TASK TO COMPLETE:
The complete listing, repeated precisely, must form the answer.

DATA SEGMENT:
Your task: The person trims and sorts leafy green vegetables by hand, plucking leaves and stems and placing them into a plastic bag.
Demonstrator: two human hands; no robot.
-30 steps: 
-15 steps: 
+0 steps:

ANSWER:
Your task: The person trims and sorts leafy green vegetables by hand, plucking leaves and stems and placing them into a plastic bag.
Demonstrator: two human hands; no robot.
-30 steps: 
-15 steps: 
+0 steps:

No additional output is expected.